Jenna: Yeah. So autonomy is more along the lines of choice. So it's doing the type of work that you wish to, when you want to and how you want to. Which makes sense if you're thinking about working from home. This was such a key aspect of working from home during Covid, that people were trying to balance out, again, that intrinsic/extrinsic motivation of, you know, my boss is constantly asking where I am; there's clearly no trust. And really, I just want to do what I want to do. And as long as I'm being productive, then that's great. Which is already a bit of a minefield there, as how do we define productive?
Manda: Exactly. Yes.
Jenna: But having that idea of flexibility and choice is key. And then we go beyond autonomy and we think about competence. Competence is really just doing what you do well and being able to focus on that and grow naturally. So developing mastery. So I really like using mastery for competence, because I think that that definitely gets to that idea of growth rather than just being good at what you do. It's being good at what you do and then getting even better.
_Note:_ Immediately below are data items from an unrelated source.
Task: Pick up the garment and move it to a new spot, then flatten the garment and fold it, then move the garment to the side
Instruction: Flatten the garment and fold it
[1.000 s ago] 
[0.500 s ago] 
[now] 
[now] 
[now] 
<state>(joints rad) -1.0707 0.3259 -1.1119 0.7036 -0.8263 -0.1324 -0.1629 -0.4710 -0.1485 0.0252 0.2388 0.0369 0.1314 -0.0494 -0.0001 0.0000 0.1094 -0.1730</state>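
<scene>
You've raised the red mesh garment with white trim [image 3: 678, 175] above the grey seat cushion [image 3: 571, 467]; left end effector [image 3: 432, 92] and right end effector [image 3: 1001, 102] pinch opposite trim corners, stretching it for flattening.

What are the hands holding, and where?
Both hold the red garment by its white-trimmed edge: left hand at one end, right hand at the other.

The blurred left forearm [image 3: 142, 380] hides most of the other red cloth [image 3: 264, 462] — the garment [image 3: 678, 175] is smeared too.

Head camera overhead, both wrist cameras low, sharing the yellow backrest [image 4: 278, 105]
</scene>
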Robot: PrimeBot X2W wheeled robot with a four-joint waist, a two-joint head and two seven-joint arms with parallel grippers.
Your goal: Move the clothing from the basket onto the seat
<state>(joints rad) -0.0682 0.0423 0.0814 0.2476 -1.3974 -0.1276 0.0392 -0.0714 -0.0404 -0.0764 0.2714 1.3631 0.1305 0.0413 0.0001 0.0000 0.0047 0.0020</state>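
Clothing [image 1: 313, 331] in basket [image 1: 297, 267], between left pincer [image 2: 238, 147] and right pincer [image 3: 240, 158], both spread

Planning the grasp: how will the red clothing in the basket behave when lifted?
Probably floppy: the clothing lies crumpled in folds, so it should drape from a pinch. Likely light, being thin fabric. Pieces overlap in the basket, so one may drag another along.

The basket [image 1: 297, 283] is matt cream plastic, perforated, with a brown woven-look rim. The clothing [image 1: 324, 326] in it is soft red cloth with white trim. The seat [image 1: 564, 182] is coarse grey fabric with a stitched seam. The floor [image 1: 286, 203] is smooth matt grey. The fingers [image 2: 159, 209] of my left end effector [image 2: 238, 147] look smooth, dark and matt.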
And getting a little bit more difference and nuance as you go, so that you're making it more interesting for yourself and for others. And then relatedness is the third component. And how I think about it is along the lines of relating on your terms, as you wish to. So it's a little bit of that autonomy side of things, but it's how you're actually interacting with people and with yourself. And I also really like, there's a gentleman named Frank Martela who's at Aalto University in Finland and he's a happiness expert, because Finland is always the happiest country. And so he collaborated with Deci and Ryan at one point to tack on a fourth element of self-determination theory, which is beneficence. And so we can think about relatedness as being not only self and others, but also nature. How do we relate to the earth? And then with beneficence, it's doing more; it's giving back. And it's kind of getting into that nature relationship and relatedness component.
Manda: Wow. And they are devising ways to measure this and then to help people expand into it? Is that what's happening?
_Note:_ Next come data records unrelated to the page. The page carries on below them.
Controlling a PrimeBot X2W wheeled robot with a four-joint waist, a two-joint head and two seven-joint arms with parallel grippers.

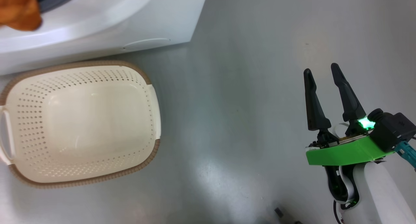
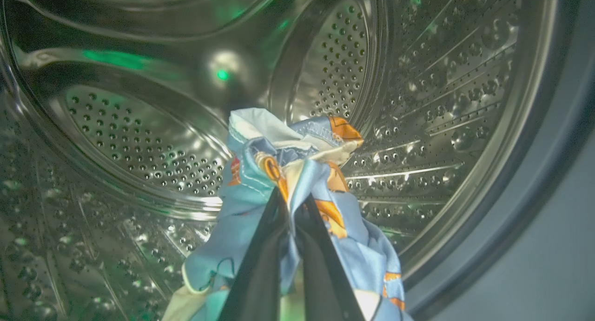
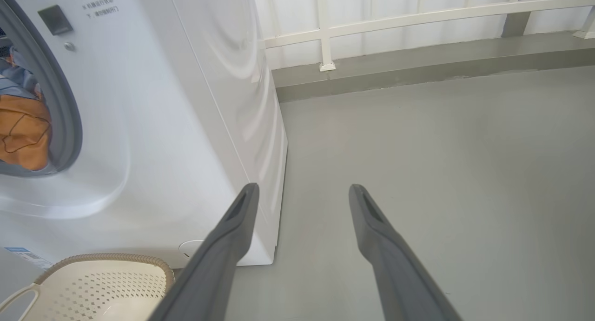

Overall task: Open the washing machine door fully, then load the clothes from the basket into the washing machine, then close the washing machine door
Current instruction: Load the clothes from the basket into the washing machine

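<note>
Inside the steel drum of the washing machine, my left gripper is shut on a light-blue printed garment of the clothes, which hangs bunched around its fingers. Orange and blue cloth shows in the machine's round opening, and an orange fold lies at its lip. The cream basket stands on the floor before the machine with nothing in it. Off to the right above bare floor, my right gripper is open and holds nothing. The washing machine door is out of view.
Grey floor stretches between the basket and my right arm. A white railing and a low grey ledge run along the far wall beside the machine. A small dark object lies on the floor near the bottom edge.
</note>
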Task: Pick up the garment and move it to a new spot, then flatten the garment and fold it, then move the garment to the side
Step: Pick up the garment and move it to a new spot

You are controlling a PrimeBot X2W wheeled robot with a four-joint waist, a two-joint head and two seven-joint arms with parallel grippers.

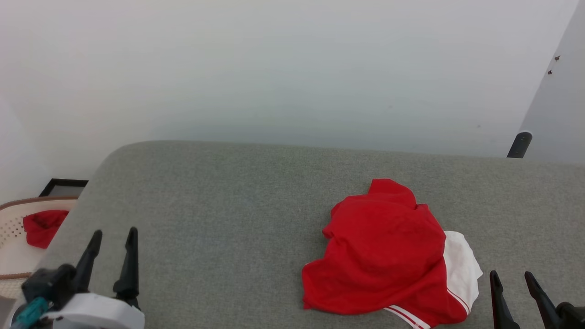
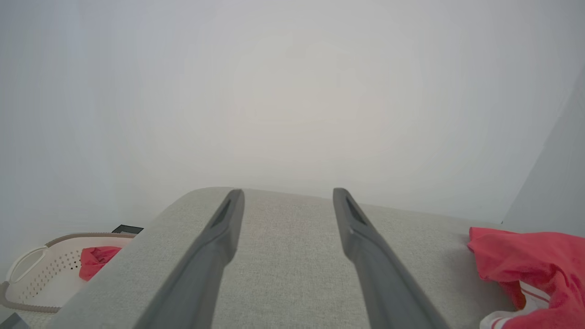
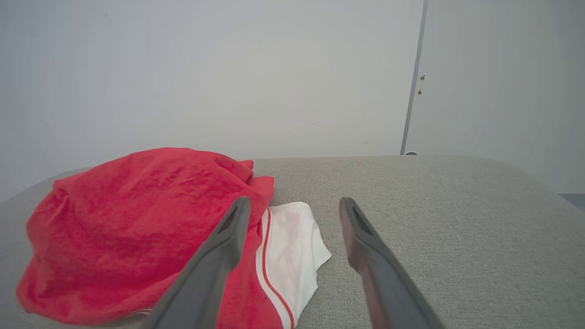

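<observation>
I see the garment (image 1: pixel 384 251) lying crumpled in a red heap on the grey fabric-covered surface (image 1: pixel 219 205), toward my right, with one white sleeve poking out on its right side. My right claw (image 1: pixel 511 275) hangs just beside that sleeve, fingers spread, gripping nothing. My left claw (image 1: pixel 114 233) sits well apart over bare fabric, spread too and empty. A white basket (image 1: pixel 9 224) at far left holds a red scrap (image 1: pixel 41 226).

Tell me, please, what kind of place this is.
Probably a home-like room: a grey upholstered surface, like a bed or sofa, a crumpled shirt on it, and a laundry basket beside it.
</observation>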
Jenna: Yeah, it's very well studied. Self-determination theory is one of those things that is really excellent to choose to design for, because it's such a developed theory in terms of measurement. There has been measurement and it's been studied across contacts like typologies, if you're thinking about education, health care, etc., and across demographics in cultures. And that's what's really remarkable, that it it really has resonance, no matter gender, age, whatever. And so that was another reason I thought that was a great thing to hang our hat on, if you're designing for something. I don't know how much has been measured in terms of the beneficence concept. I know that is still a bit theoretical and was written about maybe, I would say seven years ago or so, and I haven't heard too much about it since. But I really like it because of the sustainability slant to it and it takes self-determination theory beyond an individualised perspective.
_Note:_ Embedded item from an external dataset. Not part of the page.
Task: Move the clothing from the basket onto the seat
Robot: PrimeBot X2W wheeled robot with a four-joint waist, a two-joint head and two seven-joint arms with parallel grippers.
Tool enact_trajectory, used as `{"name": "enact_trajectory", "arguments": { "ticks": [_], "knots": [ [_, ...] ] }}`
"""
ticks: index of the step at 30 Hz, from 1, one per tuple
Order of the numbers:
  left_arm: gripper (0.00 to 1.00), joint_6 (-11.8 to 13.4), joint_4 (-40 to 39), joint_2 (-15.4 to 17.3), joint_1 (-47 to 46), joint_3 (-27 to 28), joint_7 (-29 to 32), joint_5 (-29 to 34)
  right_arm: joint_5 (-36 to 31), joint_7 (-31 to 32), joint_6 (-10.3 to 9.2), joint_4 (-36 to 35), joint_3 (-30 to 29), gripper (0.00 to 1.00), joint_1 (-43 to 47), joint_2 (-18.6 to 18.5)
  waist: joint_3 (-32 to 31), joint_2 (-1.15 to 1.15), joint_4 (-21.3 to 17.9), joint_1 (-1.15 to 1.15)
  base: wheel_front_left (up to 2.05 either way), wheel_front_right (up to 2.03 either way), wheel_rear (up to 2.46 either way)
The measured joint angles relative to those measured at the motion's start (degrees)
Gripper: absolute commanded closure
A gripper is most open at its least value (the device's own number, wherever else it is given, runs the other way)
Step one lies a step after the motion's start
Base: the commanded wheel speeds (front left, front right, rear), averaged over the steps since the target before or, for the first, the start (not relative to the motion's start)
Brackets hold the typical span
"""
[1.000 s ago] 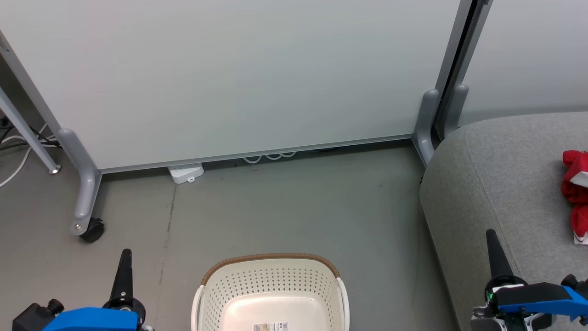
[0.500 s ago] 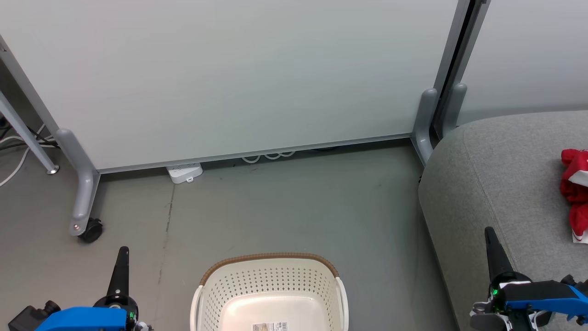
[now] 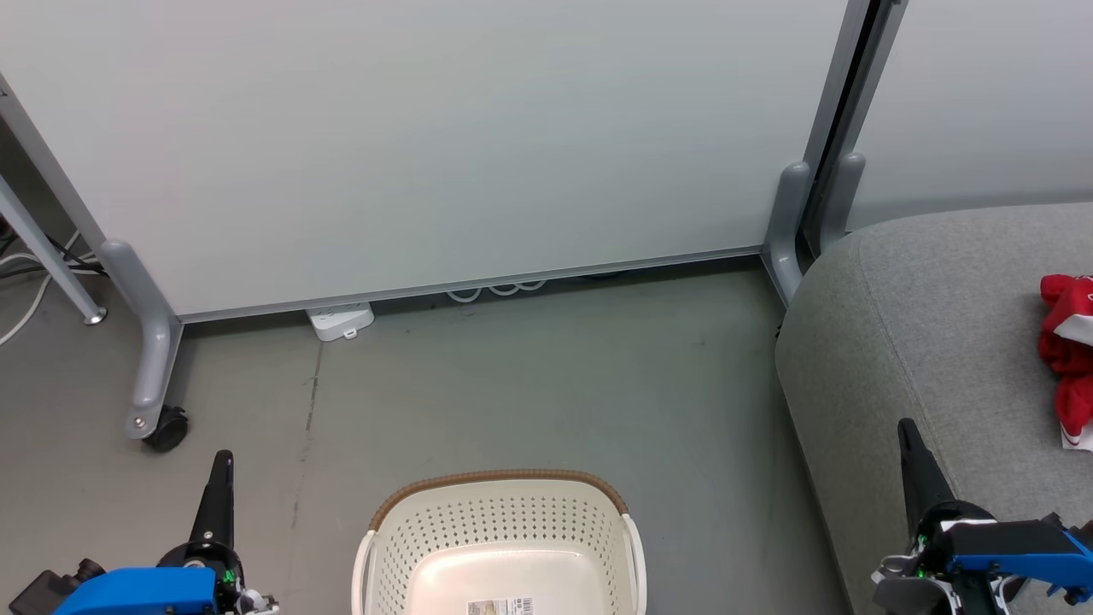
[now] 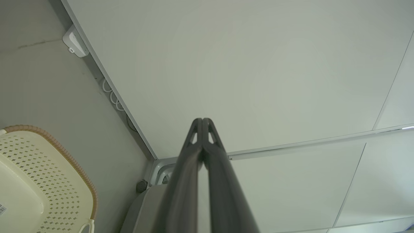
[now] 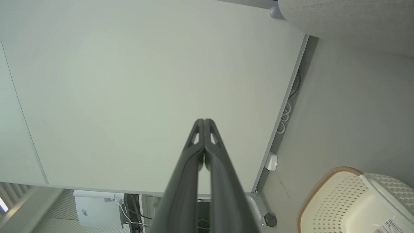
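– Clothing (image 3: pixel 1067 359), where?
– On the seat (image 3: pixel 922 325), far right of the head view, well apart from the basket (image 3: pixel 499 475). Red heap with white trim, cut by the frame edge.
– Basket?
– On the floor (image 3: pixel 555 384) between the arms. Just a barcode label (image 3: pixel 502 606) on its bottom. Its near part is cut off, so I can't check that.
– Step?
– Tail end, I'd say. The garment lies on the cushion and nothing is in hand. I'd log the transfer as done.
– Grippers?
– Left gripper (image 3: pixel 220 470) is low left beside the basket, fingers pressed together, nothing between them. Its wrist view has the tips touching, aimed at the white partition (image 3: pixel 427 145). Right gripper (image 3: pixel 907 436) is low right, showing against the seat. Same there: tips together, nothing between them.
– Next move?
– Little, I'd guess: hold both arms clear of heap and basket. If more cloth sits in the basket's hidden part, a gripper must spread first, then go down inside.
– Which way does the heap point?
– It's crumpled, with no clear front. The visible part runs longer up-down the head view, so roughly away from the robot along the seat. There's a white-edged corner at the near end. Neck or hem, can't tell.
– Risk?
– Low. It lies well in from the seat's left edge.
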Motion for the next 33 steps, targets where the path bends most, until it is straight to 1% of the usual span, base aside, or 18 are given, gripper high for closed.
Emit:
{"name": "enact_trajectory", "arguments": {
  "ticks": [26, 33],
  "knots": [
    [1.00, -0.2, -0.8, -0.2, -0.4, 1.4, 2.5, -10.5, 11.2, 2.7, -0.01, 0.0, -0.2, 1.00, -1.1, 0.0, 0.2, 0.00, -0.4, 0.00, 0.00, 0.00, 0.00],
    [1.00, -0.2, -0.8, -0.2, -0.4, 1.4, 2.5, -10.5, 11.3, 2.7, -0.01, 0.0, -0.2, 1.00, -1.1, 0.0, 0.2, 0.00, -0.4, 0.00, 0.00, 0.00, 0.00]
  ]
}}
Manda: Right. And also beyond an anthropocentric perspective into the 'we need to connect with the web of life', which in the circles that the podcast usually connects with, is a given. But it's interesting that it possibly hasn't moved into the more academic side of business concepts or design concepts yet. It would be interesting to see how that could be made to happen, but then you're probably the person to make it happen.
Jenna: Hopefully one of many. We'll see how many people we can get on board with this, yes.
Manda: Yes, yes for sure. And just purely for curiosity. So Csikszentmihályi has done all the work on flow states and mastery in flow states seem to me quite intimately linked. Is that an overlapping concept with self-determination theory? Are flow states an integral part of that, or are they often on some other academic limb?
Jenna: Well, they're studied within the same field. So positive psychology or what luckily has now been termed as well-being science, because of the toxic positivity slant. And people were thinking positive psychology was that, which it wasn't necessarily.
Manda: I don't even know what a toxic positivity slant is. Hang on a second. What's toxic positivity?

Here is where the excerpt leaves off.